■ DIRECTIONS:
From the first line to the last, retype the records exactly without their images.

Stored data:
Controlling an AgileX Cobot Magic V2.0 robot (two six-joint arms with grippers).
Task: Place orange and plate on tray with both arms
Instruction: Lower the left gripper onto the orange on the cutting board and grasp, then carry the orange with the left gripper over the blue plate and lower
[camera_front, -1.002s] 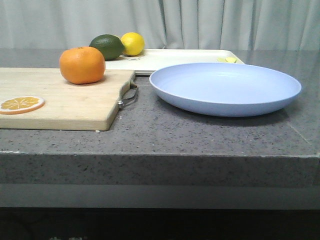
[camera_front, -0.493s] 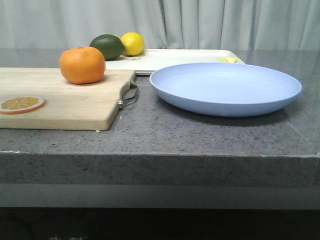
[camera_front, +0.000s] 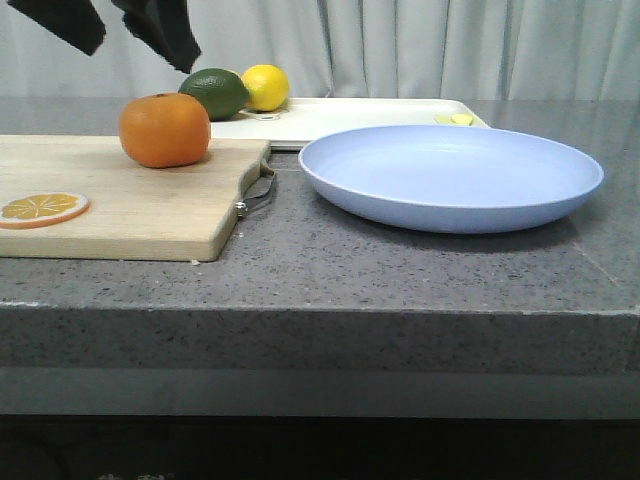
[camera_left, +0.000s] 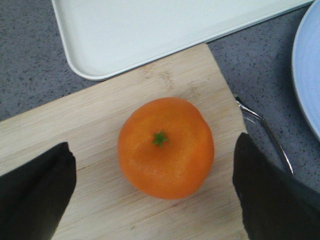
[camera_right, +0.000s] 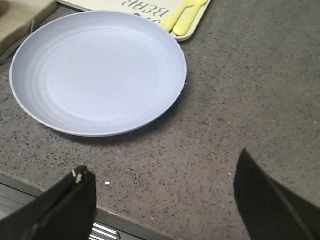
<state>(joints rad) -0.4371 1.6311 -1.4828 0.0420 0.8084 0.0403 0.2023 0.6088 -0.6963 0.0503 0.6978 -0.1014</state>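
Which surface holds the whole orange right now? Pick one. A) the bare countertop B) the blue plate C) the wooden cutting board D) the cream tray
C: the orange sits on the wooden cutting board, between the open fingers of the left pincer; the tray lies beyond it.

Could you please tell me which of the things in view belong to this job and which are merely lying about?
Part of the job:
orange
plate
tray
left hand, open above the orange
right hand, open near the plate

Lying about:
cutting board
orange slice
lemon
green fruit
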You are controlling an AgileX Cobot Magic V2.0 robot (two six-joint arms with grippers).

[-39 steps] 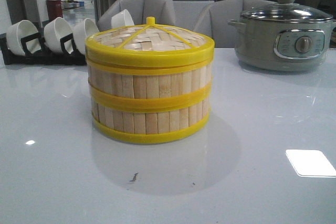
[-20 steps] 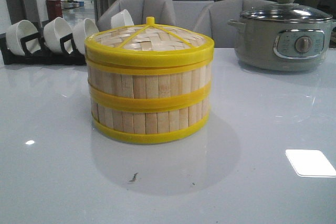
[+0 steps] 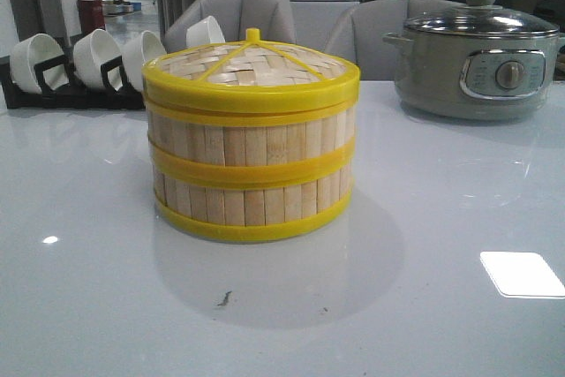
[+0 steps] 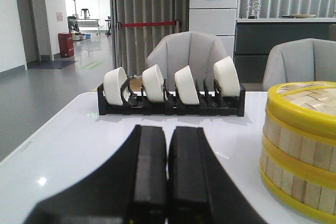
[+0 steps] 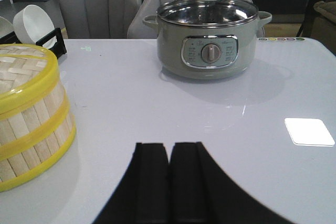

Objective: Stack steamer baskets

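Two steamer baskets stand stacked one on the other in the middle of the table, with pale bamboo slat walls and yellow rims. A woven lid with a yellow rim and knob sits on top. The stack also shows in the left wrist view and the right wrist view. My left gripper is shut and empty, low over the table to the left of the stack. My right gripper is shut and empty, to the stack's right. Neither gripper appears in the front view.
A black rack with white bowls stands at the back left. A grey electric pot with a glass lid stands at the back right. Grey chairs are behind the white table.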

■ YOUR SOLUTION:
Controlling an AgileX Cobot Magic V2.0 robot (two six-joint arms with grippers).
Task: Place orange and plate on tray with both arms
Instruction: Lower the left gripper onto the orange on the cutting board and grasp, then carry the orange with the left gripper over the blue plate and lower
[camera_front, -1.002s] 
[camera_front, -0.493s] 
[camera_front, +0.000s] 
[camera_left, +0.000s] 
[camera_right, +0.000s] 
<state>(joints rad) -0.4371 1.6311 -1.4828 0.0420 0.8084 0.0403 0.2023 0.6088 -0.6963 0.0503 0.6978 -0.1014</state>
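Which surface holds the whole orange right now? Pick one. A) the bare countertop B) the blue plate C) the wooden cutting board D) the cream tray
C: the orange sits on the wooden cutting board, between the open fingers of the left pincer; the tray lies beyond it.

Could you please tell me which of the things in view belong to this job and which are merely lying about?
Part of the job:
orange
plate
tray
left hand, open above the orange
right hand, open near the plate

Lying about:
cutting board
orange slice
lemon
green fruit
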You are controlling an AgileX Cobot Magic V2.0 robot (two six-joint arms with grippers).

[-39 steps] 
[-20 steps] 
[+0 steps] 
[+0 steps] 
[+0 steps] 

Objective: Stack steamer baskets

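Two steamer baskets stand stacked one on the other in the middle of the table, with pale bamboo slat walls and yellow rims. A woven lid with a yellow rim and knob sits on top. The stack also shows in the left wrist view and the right wrist view. My left gripper is shut and empty, low over the table to the left of the stack. My right gripper is shut and empty, to the stack's right. Neither gripper appears in the front view.
A black rack with white bowls stands at the back left. A grey electric pot with a glass lid stands at the back right. Grey chairs are behind the white table.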

No part of the exercise remains open.